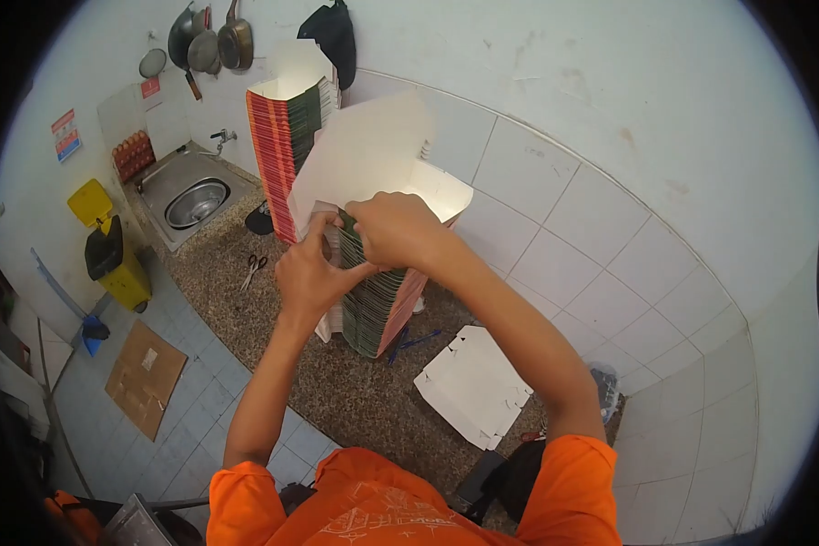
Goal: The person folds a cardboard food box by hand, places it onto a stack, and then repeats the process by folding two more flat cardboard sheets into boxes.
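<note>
A tall stack of nested cardboard boxes [369,314], green and pink outside and white inside, stands on the counter in front of me. Its top box [364,146] has a large white flap raised. My left hand [311,268] grips the near corner of this top box, thumb reaching across the stack's green side. Curled over the same near edge is my right hand [396,229], its fingertips pinching the cardboard beside the left fingers. Part of the box edge is hidden behind my fingers. Behind it rises a second stack of red and green boxes [278,155].
A flat white cardboard piece [473,387] lies on the speckled counter [337,400], with blue pens [419,340] near the stack. Scissors [254,270] rest to the left. Beyond are a steel sink [196,202], hanging pans [235,44] and a yellow bin [129,278].
</note>
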Demonstrator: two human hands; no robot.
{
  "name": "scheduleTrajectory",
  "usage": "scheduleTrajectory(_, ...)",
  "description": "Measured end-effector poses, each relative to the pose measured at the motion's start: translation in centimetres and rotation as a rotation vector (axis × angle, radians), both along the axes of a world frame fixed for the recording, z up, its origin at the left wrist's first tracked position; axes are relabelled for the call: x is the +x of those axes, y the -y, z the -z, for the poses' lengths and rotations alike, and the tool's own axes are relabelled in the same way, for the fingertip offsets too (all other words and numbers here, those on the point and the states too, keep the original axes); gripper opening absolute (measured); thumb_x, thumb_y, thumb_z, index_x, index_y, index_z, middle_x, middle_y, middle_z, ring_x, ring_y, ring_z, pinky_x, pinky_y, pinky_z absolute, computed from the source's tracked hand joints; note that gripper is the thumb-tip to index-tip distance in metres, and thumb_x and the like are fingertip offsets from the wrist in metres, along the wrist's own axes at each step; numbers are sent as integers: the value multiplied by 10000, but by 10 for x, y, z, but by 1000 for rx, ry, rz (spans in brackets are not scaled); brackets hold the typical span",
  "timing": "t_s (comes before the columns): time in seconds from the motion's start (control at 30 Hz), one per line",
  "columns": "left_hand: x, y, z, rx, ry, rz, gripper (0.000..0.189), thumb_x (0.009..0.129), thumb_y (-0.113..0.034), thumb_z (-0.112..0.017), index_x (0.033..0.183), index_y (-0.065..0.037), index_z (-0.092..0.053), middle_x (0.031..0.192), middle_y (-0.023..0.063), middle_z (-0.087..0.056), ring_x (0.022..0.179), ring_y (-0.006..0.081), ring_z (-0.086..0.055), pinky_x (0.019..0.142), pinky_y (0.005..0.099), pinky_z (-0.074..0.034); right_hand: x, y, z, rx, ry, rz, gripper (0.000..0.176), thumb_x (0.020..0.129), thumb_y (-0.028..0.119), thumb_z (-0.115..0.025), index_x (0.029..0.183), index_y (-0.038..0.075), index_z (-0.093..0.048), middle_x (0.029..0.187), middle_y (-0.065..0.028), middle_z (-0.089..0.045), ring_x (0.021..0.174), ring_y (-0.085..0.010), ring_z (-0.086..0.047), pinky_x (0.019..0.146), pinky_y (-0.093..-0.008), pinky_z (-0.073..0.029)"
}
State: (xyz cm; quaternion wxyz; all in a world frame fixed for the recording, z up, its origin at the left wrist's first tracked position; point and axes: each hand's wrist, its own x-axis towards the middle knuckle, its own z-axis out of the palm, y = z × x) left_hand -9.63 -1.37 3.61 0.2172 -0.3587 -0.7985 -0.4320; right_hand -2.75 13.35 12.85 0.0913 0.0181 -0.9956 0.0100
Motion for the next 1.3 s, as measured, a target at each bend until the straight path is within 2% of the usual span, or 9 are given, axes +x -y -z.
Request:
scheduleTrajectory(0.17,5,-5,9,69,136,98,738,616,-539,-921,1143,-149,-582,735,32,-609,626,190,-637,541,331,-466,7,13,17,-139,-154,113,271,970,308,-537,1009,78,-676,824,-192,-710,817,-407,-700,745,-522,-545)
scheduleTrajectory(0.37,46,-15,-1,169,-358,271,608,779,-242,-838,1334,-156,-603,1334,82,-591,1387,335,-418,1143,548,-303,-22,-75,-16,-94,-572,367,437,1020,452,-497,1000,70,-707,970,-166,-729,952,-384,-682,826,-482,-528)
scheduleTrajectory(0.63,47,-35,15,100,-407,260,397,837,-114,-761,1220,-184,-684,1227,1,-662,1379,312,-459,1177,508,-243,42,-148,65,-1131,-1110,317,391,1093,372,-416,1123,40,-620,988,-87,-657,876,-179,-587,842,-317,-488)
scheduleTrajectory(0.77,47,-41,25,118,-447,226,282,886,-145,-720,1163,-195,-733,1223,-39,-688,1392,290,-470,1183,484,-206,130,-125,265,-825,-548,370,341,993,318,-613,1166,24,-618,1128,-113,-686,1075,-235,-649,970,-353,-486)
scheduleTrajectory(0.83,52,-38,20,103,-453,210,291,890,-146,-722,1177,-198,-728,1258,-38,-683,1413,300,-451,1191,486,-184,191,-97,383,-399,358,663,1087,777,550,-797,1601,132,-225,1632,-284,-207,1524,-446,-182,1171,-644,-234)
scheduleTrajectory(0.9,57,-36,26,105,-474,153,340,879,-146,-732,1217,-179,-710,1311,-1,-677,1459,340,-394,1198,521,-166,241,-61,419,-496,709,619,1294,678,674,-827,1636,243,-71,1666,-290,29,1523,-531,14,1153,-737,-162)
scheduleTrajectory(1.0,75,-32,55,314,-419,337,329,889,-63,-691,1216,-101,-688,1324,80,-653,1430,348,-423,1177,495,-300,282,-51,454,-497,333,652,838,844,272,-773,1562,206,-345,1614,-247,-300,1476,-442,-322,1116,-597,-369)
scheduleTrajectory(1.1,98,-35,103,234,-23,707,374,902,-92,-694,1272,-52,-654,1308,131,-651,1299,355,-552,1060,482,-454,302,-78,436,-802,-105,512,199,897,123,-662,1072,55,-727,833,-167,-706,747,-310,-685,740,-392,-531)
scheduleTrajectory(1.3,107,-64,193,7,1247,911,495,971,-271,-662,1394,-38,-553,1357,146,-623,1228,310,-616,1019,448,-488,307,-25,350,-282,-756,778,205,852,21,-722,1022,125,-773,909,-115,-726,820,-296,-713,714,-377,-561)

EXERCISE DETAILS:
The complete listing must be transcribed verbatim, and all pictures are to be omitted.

RESPONSE TO THIS TASK:
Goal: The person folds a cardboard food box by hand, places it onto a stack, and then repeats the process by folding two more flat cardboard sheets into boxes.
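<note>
A tall stack of nested cardboard boxes [369,314], green and pink outside and white inside, stands on the counter in front of me. Its top box [364,146] has a large white flap raised. My left hand [311,268] grips the near corner of this top box, thumb reaching across the stack's green side. Curled over the same near edge is my right hand [396,229], its fingertips pinching the cardboard beside the left fingers. Part of the box edge is hidden behind my fingers. Behind it rises a second stack of red and green boxes [278,155].
A flat white cardboard piece [473,387] lies on the speckled counter [337,400], with blue pens [419,340] near the stack. Scissors [254,270] rest to the left. Beyond are a steel sink [196,202], hanging pans [235,44] and a yellow bin [129,278].
</note>
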Demonstrator: two human hands; no robot.
{
  "name": "scheduleTrajectory",
  "usage": "scheduleTrajectory(_, ...)",
  "description": "Measured end-effector poses, each relative to the pose measured at the motion's start: translation in centimetres and rotation as a rotation vector (axis × angle, radians), both along the axes of a world frame fixed for the recording, z up, its origin at the left wrist's first tracked position; axes are relabelled for the call: x is the +x of those axes, y the -y, z the -z, for the poses' lengths and rotations alike, and the tool's own axes are relabelled in the same way, for the fingertip offsets too (all other words and numbers here, those on the point and the states too, keep the original axes); gripper opening absolute (measured); thumb_x, thumb_y, thumb_z, index_x, index_y, index_z, middle_x, middle_y, middle_z, ring_x, ring_y, ring_z, pinky_x, pinky_y, pinky_z absolute, computed from the source's tracked hand joints; note that gripper is the thumb-tip to index-tip distance in metres, and thumb_x and the like are fingertip offsets from the wrist in metres, along the wrist's own axes at each step; numbers are sent as integers: the value multiplied by 10000, but by 10 for x, y, z, but by 1000 for rx, ry, rz (spans in brackets are not scaled); brackets hold the typical span",
  "timing": "t_s (comes before the columns): time in seconds from the motion's start (control at 30 Hz), one per line",
  "columns": "left_hand: x, y, z, rx, ry, rz, gripper (0.000..0.189), thumb_x (0.009..0.129), thumb_y (-0.113..0.034), thumb_z (-0.112..0.017), index_x (0.033..0.183), index_y (-0.065..0.037), index_z (-0.092..0.053), middle_x (0.031..0.192), middle_y (-0.023..0.063), middle_z (-0.087..0.056), ring_x (0.022..0.179), ring_y (-0.006..0.081), ring_z (-0.086..0.055), pinky_x (0.019..0.142), pinky_y (0.005..0.099), pinky_z (-0.074..0.034); right_hand: x, y, z, rx, ry, rz, gripper (0.000..0.176), thumb_x (0.020..0.129), thumb_y (-0.028..0.119), thumb_z (-0.115..0.025), index_x (0.029..0.183), index_y (-0.038..0.075), index_z (-0.093..0.048), middle_x (0.029..0.187), middle_y (-0.065..0.028), middle_z (-0.089..0.045), ring_x (0.021..0.174), ring_y (-0.085..0.010), ring_z (-0.086..0.047), pinky_x (0.019..0.146), pinky_y (-0.093..-0.008), pinky_z (-0.073..0.029)"
}
State: (xyz cm; quaternion wxyz; all in a world frame fixed for the recording, z up, its origin at the left wrist's first tracked position; point and axes: each hand's wrist, its own x-axis towards the middle knuckle, its own z-axis out of the palm, y = z × x) left_hand -9.63 -1.37 3.61 0.2172 -0.3587 -0.7985 -0.4320; right_hand -2.75 13.35 12.85 0.0913 0.0181 -0.9956 0.0100
Motion for the next 1.3 s, as measured, a target at each bend until the straight path is within 2% of the usual span, or 9 are given, axes +x -y -z.
Request:
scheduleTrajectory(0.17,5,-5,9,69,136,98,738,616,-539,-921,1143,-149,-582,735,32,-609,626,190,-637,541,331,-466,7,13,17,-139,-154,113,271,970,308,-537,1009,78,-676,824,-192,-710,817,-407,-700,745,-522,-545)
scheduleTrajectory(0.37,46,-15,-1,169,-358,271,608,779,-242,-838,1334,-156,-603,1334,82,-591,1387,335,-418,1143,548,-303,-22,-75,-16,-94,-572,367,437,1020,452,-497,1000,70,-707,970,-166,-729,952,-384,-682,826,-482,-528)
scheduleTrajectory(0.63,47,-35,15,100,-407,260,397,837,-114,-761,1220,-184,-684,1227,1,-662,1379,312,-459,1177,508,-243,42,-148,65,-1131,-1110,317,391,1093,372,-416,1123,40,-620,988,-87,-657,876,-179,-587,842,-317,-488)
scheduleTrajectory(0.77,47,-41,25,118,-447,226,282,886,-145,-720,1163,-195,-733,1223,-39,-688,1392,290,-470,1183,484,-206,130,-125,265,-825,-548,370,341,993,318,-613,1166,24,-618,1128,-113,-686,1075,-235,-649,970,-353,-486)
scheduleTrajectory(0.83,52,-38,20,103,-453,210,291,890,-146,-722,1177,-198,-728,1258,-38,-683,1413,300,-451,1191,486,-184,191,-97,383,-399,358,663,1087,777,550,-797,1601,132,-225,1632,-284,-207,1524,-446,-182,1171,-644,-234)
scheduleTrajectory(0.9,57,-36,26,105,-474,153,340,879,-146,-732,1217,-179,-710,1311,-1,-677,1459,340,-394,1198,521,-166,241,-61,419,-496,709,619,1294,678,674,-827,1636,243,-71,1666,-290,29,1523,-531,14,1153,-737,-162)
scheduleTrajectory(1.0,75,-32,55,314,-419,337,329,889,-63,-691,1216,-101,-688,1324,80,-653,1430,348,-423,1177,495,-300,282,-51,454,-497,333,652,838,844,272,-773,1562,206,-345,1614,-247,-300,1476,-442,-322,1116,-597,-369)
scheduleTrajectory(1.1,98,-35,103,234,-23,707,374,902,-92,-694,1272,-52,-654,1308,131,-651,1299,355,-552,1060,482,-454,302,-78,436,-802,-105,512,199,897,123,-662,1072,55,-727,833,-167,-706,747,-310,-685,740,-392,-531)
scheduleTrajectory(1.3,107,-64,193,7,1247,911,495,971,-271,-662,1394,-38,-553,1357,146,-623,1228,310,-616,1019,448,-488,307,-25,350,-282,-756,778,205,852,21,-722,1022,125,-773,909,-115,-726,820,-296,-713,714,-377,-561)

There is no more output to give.